The question hanging over the case was whether the TV star would testify.
Camille Cosby’s arrival marked the first time during the trial of the comedian once known as America’s Dad that a family member was at his side. The couple have four daughters.
The prosecution rested its case Friday after five swift days of testimony in the case that could send the 79-year-old Cosby to prison for the rest of his life. Cosby’s spokesman said last week that the comic might take the stand, but his lawyers were mum.
Cosby could charm jurors by testifying. But experts said the legal risks would be considerable.
Accuser Andrea Constand, 44, has told her side of the story. The jury also heard Cosby’s version in the form of his police statement and his lurid deposition in her 2005 lawsuit.
“He could be a fantastic witness. … He’s an actor and he’s a very good actor,” said Duquesne University School of Law professor Wes Oliver. But “he is potentially opening the door to a whole lot of cross-examination that they fought really hard to keep out.”
Prosecutors wanted 13 other accusers to testify at the trial, but the judge allowed just one, an assistant to his agent at the William Morris Agency.
If Cosby testifies, and denies drugging and molesting Constand or anyone else, the judge might allow more accusers to testify as rebuttal witnesses.
“It would be very bad for him for the jury to even begin to think about the other women,” Oliver said.
The trial would move to closing arguments on Monday if the defence decided not to put anyone on the stand.
The defence’s main goal this past week has been to attack the credibility of Constand and the William Morris assistant, Kelly Johnson.
Johnson had corroborating evidence in the form of her 1996 workers’ compensation claim. A lawyer on the case recalled her startling account of being drugged and sexually assaulted by Cosby, but his notes revealed a glaring discrepancy in the account. He said the encounter occurred in 1990, while Johnson insists it was 1996.
The defence had more trouble trying to discredit Constand.
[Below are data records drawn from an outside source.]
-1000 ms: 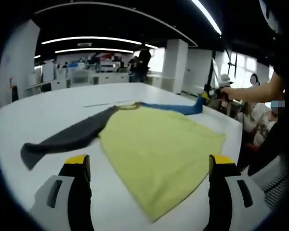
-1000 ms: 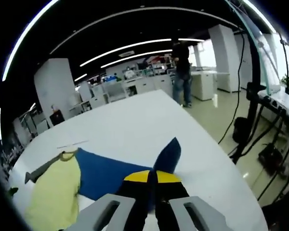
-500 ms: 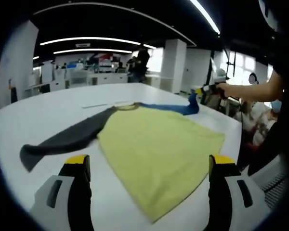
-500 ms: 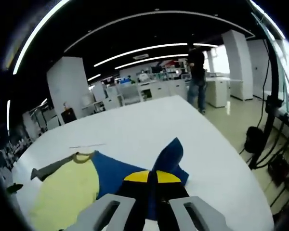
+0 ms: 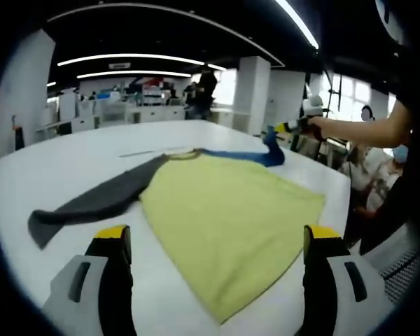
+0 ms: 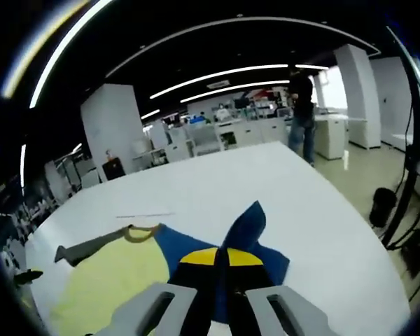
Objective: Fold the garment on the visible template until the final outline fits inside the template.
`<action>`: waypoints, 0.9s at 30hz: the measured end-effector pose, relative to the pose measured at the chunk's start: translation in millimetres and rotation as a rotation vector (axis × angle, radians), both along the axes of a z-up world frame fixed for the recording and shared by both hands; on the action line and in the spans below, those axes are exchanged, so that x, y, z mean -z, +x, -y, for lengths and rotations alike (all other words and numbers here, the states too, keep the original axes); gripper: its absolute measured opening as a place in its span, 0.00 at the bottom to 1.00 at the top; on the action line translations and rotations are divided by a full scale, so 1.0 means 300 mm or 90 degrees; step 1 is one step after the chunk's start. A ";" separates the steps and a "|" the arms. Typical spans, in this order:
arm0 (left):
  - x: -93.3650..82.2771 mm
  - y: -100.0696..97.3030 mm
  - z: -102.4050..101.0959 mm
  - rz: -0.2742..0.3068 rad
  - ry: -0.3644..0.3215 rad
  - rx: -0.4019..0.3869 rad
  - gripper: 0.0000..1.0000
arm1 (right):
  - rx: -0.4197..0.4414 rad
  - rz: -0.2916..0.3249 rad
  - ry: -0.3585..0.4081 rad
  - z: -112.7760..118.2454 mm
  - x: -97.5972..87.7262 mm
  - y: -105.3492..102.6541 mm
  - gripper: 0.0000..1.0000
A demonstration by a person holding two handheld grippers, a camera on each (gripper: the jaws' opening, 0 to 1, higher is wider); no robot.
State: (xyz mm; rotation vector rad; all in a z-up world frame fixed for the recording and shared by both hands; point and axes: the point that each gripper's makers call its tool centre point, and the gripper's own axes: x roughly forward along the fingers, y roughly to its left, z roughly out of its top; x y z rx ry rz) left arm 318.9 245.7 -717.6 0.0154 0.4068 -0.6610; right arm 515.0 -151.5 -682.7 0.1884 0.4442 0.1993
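Garment (image 5: 231,210) flat on white desk (image 5: 70,157). Right gripper (image 6: 220,262) pinching blue sleeve (image 6: 248,224); left gripper (image 5: 213,241) spread, at 6 o'clock. Best to carry sleeve low across yellow body, without dragging.

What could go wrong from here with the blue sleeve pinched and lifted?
The right gripper grips only the tip of the blue sleeve, so it may slip out mid-fold. Pulling the sleeve could drag the yellow body, which the open left gripper is not holding down, off its position on the white table.
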 end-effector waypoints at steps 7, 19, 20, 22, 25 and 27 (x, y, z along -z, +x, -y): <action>-0.003 -0.003 0.004 0.001 0.002 0.004 0.99 | -0.026 -0.006 -0.010 -0.059 0.009 0.006 0.00; 0.006 -0.005 0.004 -0.002 0.005 0.000 0.99 | -0.078 -0.009 -0.042 -0.183 0.021 0.022 0.00; 0.007 -0.005 0.004 -0.003 0.006 0.001 0.99 | -0.082 -0.010 -0.045 -0.195 0.023 0.024 0.00; 0.010 -0.007 0.006 -0.003 0.005 0.001 0.99 | -0.090 -0.009 -0.051 -0.216 0.023 0.026 0.00; 0.014 -0.008 0.008 -0.005 0.006 0.001 0.99 | -0.099 -0.008 -0.057 -0.240 0.024 0.029 0.00; 0.017 -0.008 0.008 -0.006 0.005 0.001 0.99 | -0.105 -0.006 -0.052 -0.259 0.022 0.032 0.00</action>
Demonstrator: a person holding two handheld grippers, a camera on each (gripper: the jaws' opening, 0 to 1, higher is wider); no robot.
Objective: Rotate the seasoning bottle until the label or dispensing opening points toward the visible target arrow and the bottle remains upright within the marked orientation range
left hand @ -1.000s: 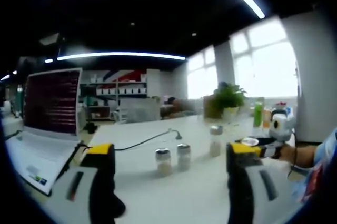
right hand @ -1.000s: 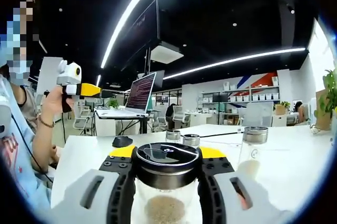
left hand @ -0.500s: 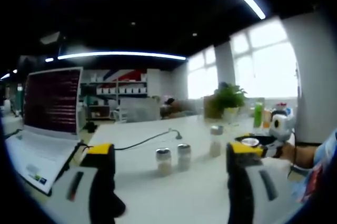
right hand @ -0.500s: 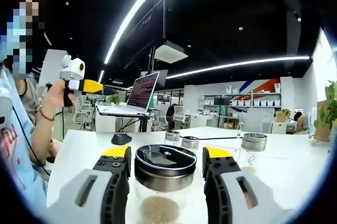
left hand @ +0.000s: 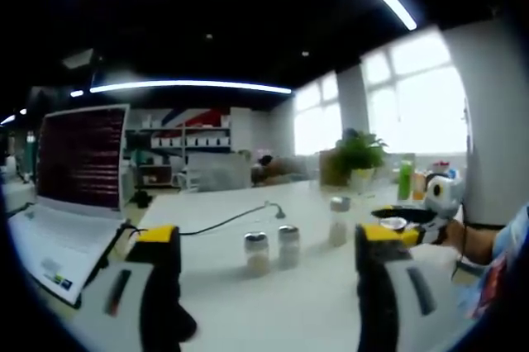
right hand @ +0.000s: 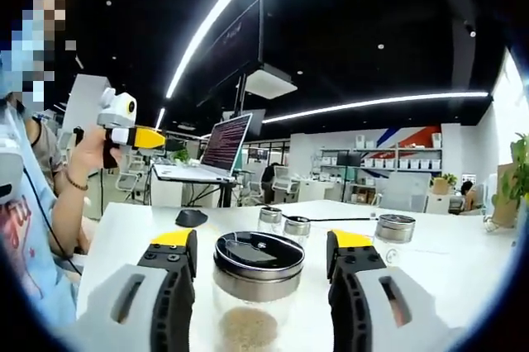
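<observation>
Right gripper [right hand: 261, 269] spread wide around bottle [right hand: 258, 290], not gripping; left gripper [left hand: 269, 257] open, empty.

Right gripper view: jaws stand apart at lower centre, gaps both sides of the upright bottle, black lid on top, seasoning at its base. Behind it on the table [right hand: 124, 236]: two small jars [right hand: 283, 221] centre, third jar [right hand: 395, 232] right, mouse [right hand: 191, 218] left, laptop [right hand: 216, 150] beyond. Left gripper upper left in a hand [right hand: 89, 154]. Left gripper view: jaws far apart at bottom, jars mid-frame, laptop left, plant [left hand: 357, 154] right.
</observation>
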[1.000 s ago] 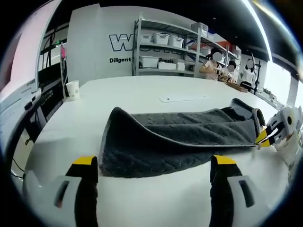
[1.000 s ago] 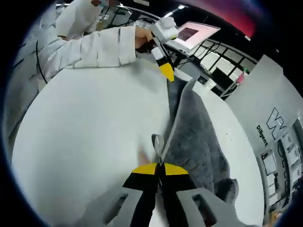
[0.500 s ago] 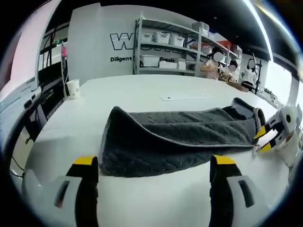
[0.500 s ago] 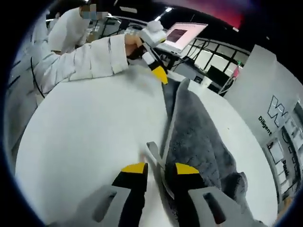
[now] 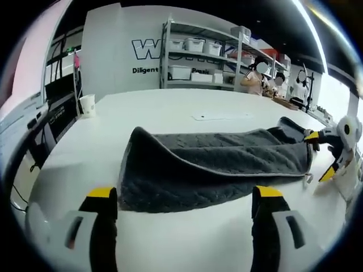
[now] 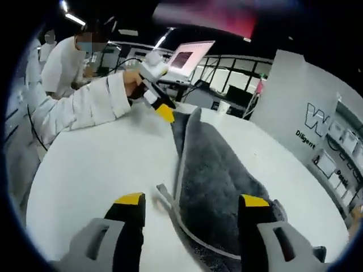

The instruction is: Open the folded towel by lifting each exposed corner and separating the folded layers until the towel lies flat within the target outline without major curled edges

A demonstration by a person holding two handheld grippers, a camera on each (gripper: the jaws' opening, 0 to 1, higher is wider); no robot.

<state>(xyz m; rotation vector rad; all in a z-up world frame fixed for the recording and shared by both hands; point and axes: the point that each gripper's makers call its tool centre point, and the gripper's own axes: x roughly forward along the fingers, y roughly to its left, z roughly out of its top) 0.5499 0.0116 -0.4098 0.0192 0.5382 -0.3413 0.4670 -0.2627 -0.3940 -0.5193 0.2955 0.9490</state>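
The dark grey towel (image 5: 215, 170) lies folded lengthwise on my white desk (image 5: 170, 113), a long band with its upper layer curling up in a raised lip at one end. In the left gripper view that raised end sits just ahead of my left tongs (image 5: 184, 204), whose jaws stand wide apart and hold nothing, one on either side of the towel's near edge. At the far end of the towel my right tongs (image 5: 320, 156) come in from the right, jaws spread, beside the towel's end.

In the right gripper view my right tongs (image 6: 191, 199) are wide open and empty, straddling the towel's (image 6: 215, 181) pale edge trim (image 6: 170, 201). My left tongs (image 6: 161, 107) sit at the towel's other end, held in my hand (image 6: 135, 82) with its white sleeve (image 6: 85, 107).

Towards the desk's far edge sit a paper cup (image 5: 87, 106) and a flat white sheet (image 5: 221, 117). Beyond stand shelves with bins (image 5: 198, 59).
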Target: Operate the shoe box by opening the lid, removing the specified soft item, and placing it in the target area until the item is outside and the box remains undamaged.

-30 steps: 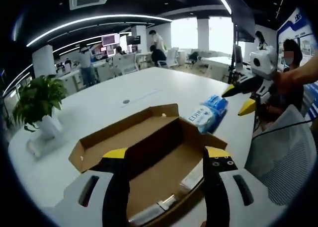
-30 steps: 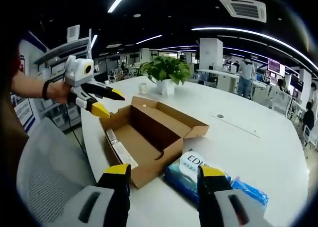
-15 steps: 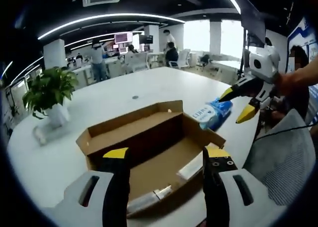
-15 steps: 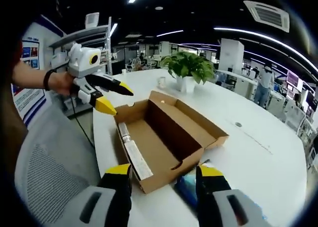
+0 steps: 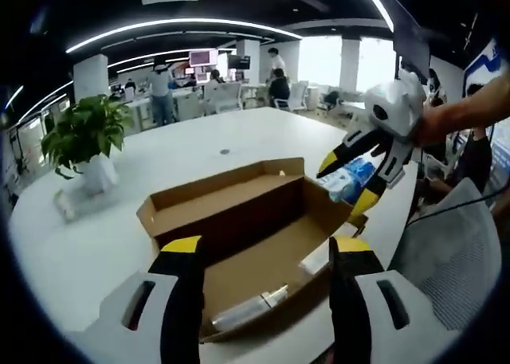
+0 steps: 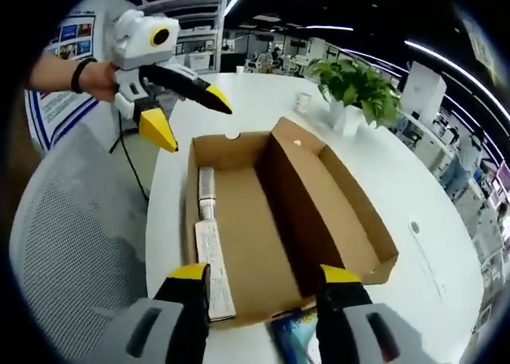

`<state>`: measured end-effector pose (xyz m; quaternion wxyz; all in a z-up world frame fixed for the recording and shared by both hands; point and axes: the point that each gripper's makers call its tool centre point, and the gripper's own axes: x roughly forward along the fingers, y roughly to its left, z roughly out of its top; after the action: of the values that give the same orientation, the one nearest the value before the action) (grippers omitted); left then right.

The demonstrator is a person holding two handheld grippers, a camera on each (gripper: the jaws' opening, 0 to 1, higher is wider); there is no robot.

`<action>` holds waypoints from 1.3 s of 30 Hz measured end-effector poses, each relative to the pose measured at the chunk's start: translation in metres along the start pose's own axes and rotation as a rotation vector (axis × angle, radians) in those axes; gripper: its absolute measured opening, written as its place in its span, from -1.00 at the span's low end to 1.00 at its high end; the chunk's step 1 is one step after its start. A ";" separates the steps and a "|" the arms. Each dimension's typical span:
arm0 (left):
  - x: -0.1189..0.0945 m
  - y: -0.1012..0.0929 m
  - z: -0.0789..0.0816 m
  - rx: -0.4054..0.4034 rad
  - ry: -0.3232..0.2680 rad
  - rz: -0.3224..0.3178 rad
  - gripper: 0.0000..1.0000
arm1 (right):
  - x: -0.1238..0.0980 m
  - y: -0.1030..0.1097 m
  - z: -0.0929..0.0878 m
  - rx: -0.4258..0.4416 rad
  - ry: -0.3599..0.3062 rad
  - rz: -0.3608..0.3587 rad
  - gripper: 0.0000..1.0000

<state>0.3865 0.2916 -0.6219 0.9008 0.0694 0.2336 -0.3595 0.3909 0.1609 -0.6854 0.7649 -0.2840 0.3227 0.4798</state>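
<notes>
Both your grippers, left gripper [image 5: 264, 248] and right gripper [image 6: 264, 275], are hanging with jaws apart over the open brown cardboard shoe box [image 6: 279, 213]; the blue soft tissue pack [image 5: 351, 178] is lying outside, so lowering carelessly is risking a crushed wall.

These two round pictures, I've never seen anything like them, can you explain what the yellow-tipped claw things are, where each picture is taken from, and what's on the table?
The claws are two hand-held grippers; a person carries one in each hand, and a fisheye camera rides on each, looking out along its two jaws. In the left gripper view, the left gripper rises from the bottom with its jaws apart, holding nothing. The right gripper comes in from the right, a hand behind it. The right gripper view is the reverse: the right gripper's own jaws are at the bottom, open and empty, and the left gripper is at upper left.

On the white table lies an open cardboard shoe box, lid folded back, with a few flat items along one wall. A blue soft pack lies outside the box, beside it. A potted plant stands farther off.
</notes>
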 end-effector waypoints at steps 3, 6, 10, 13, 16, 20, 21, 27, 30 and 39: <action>-0.001 -0.001 0.001 0.002 -0.006 -0.008 0.33 | 0.010 0.004 -0.001 -0.014 0.033 0.043 0.06; -0.003 -0.001 0.001 0.004 -0.007 -0.009 0.34 | 0.018 0.009 -0.002 -0.045 0.063 0.087 0.06; -0.005 0.001 -0.002 -0.001 -0.004 -0.007 0.35 | 0.029 0.019 -0.007 -0.100 0.103 0.152 0.10; -0.006 0.001 -0.005 -0.007 0.007 -0.012 0.37 | 0.038 0.022 -0.016 -0.171 0.155 0.175 0.05; -0.007 -0.003 -0.013 -0.001 0.040 -0.024 0.49 | 0.044 0.026 -0.015 -0.158 0.157 0.205 0.01; -0.008 -0.004 -0.015 -0.001 0.046 -0.023 0.49 | 0.048 0.021 -0.009 -0.149 0.143 0.191 0.10; -0.009 -0.003 -0.016 -0.003 0.046 -0.021 0.49 | 0.048 0.020 -0.008 -0.160 0.145 0.182 0.14; -0.013 0.003 -0.016 -0.016 0.039 -0.005 0.47 | 0.047 0.012 -0.008 -0.179 0.148 0.158 0.18; -0.016 0.006 -0.016 -0.017 0.037 0.001 0.46 | 0.046 0.009 -0.008 -0.210 0.156 0.145 0.12; -0.017 0.011 -0.016 -0.022 0.034 0.013 0.46 | 0.052 0.028 -0.008 -0.223 0.176 0.227 0.09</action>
<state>0.3778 0.3146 -0.6285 0.8997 0.0672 0.2522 -0.3498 0.3803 0.1939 -0.7337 0.6382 -0.3697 0.3632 0.5693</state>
Cosby’s lawyers hammered home the point that she doesn’t know just when it happened, and they questioned why she had regular phone contact with Cosby later that spring, including more than 50 calls to him.
Constand said she had to return calls from the Temple University trustee because he was an important booster and she worked for the women’s basketball team.
She filed a police complaint in January 2005 after moving back home to the Toronto area, and then sued Cosby in March 2005 when the local prosecutor decided not to charge him.
Cosby’s testimony in her civil case shows just how hard a witness he would be to control. His answers, like his comedy routines, meandered from point to point and veered toward stream of consciousness.
And he used jarring language to describe his sexual encounters with various young women. He spoke in the deposition of “the penile entrance” and “digital penetration.” And he displayed hints of arrogance.
“One of the greatest storytellers in the world and I’m failing,” Cosby said when asked to repeat an answer in the deposition.
The Associated Press does not typically identify people who say they are victims of sexual assault unless they grant permission, which Constand and Johnson have done.